Provide only the number of lines in the data below that contain the string "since".

[EXERCISE DATA Boundary: Start]

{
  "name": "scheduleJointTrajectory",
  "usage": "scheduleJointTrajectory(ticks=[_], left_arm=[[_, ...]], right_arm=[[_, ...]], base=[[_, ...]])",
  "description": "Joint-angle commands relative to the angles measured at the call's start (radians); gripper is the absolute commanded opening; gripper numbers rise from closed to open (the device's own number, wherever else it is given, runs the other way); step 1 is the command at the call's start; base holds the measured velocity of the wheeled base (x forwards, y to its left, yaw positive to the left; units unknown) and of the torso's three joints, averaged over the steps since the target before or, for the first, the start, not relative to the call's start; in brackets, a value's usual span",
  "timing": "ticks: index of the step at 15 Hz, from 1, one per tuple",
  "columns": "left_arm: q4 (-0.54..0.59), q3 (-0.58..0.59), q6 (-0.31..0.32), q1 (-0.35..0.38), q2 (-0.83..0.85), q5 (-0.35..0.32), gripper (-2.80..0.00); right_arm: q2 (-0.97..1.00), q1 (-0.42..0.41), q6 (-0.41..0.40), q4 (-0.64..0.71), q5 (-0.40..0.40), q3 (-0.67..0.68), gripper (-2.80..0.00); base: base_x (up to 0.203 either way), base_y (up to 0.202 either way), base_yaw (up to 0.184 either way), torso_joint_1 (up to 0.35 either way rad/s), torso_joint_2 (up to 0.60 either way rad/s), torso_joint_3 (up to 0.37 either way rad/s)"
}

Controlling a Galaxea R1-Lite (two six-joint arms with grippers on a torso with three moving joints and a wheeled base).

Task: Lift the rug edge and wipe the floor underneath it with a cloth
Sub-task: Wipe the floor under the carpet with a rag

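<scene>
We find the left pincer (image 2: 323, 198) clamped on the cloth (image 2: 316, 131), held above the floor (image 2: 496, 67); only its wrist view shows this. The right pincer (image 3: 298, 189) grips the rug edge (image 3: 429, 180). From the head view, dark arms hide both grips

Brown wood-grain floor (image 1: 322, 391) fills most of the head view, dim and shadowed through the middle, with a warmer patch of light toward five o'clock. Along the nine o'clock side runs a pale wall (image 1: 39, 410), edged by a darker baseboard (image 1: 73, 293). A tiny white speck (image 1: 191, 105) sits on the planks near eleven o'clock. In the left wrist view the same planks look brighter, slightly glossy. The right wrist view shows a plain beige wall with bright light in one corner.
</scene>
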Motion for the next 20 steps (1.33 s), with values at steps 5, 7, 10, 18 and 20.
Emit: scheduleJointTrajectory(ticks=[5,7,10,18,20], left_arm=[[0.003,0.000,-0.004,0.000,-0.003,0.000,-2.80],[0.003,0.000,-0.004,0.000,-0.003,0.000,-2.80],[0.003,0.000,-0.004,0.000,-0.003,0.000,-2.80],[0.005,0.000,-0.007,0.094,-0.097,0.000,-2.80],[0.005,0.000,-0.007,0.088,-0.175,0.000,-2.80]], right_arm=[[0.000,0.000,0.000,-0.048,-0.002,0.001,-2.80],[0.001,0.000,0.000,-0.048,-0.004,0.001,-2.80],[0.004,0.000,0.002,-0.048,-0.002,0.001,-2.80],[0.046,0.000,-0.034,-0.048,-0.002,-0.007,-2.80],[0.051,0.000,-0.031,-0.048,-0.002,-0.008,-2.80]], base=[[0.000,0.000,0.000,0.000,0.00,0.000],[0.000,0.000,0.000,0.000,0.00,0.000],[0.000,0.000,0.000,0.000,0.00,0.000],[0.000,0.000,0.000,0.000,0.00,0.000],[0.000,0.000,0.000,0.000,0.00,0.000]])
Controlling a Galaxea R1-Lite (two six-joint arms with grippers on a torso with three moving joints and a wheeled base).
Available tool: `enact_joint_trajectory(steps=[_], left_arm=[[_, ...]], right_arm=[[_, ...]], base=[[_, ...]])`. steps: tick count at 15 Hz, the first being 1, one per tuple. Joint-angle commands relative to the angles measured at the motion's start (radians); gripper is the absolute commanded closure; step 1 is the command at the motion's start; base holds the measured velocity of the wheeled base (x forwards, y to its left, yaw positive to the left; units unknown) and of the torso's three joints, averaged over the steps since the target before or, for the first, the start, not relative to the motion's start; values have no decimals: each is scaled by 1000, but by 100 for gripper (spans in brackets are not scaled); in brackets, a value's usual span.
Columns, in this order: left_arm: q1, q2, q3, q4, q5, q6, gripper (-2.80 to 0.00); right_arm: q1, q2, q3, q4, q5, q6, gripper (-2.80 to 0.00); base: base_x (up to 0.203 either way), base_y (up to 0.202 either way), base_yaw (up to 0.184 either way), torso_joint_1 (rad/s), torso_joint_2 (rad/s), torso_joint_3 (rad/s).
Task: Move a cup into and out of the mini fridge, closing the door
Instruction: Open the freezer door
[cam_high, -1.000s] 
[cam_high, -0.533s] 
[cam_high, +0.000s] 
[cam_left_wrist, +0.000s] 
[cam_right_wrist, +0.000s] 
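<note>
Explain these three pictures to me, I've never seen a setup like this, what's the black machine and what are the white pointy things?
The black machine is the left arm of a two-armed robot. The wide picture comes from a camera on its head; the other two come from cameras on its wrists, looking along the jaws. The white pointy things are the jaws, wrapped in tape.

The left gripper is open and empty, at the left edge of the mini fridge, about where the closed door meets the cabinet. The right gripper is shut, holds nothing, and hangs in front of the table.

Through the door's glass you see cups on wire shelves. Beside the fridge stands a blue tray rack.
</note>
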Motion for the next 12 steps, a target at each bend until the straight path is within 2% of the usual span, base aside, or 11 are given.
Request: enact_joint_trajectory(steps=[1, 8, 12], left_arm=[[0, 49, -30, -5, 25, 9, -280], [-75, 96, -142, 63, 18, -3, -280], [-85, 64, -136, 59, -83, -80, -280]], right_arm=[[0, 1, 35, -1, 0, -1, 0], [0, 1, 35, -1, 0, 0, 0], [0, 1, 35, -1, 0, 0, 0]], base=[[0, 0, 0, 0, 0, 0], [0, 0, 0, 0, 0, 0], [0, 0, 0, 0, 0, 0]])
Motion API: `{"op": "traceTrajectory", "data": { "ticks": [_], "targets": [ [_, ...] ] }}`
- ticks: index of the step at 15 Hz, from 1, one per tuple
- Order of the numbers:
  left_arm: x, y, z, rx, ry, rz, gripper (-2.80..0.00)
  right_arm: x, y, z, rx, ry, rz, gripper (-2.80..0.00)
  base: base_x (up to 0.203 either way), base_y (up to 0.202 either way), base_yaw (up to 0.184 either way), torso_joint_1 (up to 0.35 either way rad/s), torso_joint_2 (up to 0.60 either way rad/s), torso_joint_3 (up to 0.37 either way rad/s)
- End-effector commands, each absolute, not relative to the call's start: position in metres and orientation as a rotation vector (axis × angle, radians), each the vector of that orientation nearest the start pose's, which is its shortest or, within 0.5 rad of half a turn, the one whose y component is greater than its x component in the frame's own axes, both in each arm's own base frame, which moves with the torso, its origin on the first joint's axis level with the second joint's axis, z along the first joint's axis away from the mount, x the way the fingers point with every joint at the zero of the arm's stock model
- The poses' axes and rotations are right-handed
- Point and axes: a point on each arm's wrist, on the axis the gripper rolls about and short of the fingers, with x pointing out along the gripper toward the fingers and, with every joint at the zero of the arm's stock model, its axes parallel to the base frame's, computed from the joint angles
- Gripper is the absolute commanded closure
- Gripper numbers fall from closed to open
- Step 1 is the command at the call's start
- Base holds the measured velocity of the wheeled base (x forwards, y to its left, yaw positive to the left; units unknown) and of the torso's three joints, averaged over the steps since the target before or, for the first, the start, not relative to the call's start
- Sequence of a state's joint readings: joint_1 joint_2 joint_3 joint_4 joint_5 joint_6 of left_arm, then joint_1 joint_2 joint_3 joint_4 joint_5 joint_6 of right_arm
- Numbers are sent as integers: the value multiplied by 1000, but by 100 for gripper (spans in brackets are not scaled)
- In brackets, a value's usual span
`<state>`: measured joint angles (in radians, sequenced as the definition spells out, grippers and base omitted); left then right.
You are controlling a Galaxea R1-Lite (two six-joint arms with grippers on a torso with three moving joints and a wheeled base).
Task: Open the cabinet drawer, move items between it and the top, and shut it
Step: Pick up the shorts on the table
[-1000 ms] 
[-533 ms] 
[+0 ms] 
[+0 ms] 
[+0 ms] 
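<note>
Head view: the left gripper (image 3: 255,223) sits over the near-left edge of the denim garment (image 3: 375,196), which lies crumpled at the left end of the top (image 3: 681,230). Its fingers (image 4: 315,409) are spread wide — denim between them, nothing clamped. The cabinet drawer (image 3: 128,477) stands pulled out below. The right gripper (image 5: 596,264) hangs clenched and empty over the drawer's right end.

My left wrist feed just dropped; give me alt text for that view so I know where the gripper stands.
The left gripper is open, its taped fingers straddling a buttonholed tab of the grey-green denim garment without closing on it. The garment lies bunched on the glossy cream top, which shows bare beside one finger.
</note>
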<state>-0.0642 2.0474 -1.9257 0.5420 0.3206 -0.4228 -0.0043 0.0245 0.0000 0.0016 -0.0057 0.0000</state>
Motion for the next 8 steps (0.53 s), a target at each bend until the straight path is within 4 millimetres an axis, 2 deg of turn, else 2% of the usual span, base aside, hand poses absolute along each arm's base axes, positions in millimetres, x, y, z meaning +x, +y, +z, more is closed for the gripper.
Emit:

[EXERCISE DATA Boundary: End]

_WRITTEN SOLUTION_:
3